**What is being asked**
An exact transcription of the data below is needed.

--- Data ---

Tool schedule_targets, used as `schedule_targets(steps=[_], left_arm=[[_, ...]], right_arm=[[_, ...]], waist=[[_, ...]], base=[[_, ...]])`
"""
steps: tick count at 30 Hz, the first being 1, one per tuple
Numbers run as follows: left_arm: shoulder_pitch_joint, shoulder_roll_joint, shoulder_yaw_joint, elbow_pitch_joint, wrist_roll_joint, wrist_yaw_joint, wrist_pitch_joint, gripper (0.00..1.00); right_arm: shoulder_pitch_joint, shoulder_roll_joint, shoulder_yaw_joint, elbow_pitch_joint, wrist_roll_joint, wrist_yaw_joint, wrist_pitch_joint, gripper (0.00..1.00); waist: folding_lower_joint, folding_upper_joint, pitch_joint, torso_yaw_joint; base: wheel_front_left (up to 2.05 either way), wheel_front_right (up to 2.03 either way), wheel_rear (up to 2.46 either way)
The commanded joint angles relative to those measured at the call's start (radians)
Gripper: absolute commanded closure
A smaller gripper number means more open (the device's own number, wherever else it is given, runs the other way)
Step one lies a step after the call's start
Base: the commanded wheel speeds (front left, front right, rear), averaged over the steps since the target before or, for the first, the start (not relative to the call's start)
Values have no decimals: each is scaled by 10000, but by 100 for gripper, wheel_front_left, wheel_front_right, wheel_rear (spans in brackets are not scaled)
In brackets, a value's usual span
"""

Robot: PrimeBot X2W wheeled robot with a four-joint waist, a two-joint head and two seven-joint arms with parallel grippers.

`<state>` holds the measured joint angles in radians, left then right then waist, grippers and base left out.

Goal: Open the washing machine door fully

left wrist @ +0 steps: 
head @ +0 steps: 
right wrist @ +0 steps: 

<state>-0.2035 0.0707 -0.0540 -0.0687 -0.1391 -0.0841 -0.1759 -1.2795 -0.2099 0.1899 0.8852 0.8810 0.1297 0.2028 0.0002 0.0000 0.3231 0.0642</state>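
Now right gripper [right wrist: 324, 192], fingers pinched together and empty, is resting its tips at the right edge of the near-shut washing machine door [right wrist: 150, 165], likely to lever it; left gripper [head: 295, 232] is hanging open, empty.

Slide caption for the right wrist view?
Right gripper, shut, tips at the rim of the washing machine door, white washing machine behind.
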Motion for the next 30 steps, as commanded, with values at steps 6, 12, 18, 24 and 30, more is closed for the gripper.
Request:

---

**Answer**
Tool schedule_targets, used as `schedule_targets(steps=[_], left_arm=[[_, ...]], right_arm=[[_, ...]], waist=[[_, ...]], base=[[_, ...]])`
"""
steps: tick count at 30 Hz, the first being 1, one per tuple
Numbers run as follows: left_arm: shoulder_pitch_joint, shoulder_roll_joint, shoulder_yaw_joint, elbow_pitch_joint, wrist_roll_joint, wrist_yaw_joint, wrist_pitch_joint, gripper (0.00..1.00); right_arm: shoulder_pitch_joint, shoulder_roll_joint, shoulder_yaw_joint, elbow_pitch_joint, wrist_roll_joint, wrist_yaw_joint, wrist_pitch_joint, gripper (0.00..1.00); waist: folding_lower_joint, folding_upper_joint, pitch_joint, torso_yaw_joint; base: wheel_front_left (up to 2.05 either way), wheel_front_right (up to 2.03 either way), wheel_rear (up to 2.46 either way)
The commanded joint angles relative to those measured at the call's start (radians)
Gripper: absolute commanded closure
A smaller gripper number means more open (the device's own number, wherever else it is given, runs the other way)
Step one lies a step after the call's start
Base: the commanded wheel speeds (front left, front right, rear), averaged over the steps since the target before or, for the first, the start (not relative to the call's start)
Values have no decimals: each is scaled by 10000, but by 100 for gripper, wheel_front_left, wheel_front_right, wheel_rear (spans in brackets are not scaled)
In brackets, a value's usual span
"""

Robot: PrimeBot X2W wheeled robot with a four-joint waist, a two-joint head and two seven-joint arms with parallel grippers.

`<state>` holds the measured joint angles in radians, left then right then waist, grippers and base left out.

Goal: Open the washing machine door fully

left wrist @ +0 steps: 
head @ +0 steps: 
right wrist @ +0 steps: 

<state>-0.2035 0.0707 -0.0540 -0.0687 -0.1391 -0.0841 -0.1759 -1.2795 -0.2099 0.1899 0.8852 0.8810 0.1297 0.2028 0.0002 0.0000 0.3231 0.0642</state>
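Now right gripper [right wrist: 324, 192], fingers pinched together and empty, is resting its tips at the right edge of the near-shut washing machine door [right wrist: 150, 165], likely to lever it; left gripper [head: 295, 232] is hanging open, empty.

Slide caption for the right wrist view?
Right gripper, shut, tips at the rim of the washing machine door, white washing machine behind.
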Motion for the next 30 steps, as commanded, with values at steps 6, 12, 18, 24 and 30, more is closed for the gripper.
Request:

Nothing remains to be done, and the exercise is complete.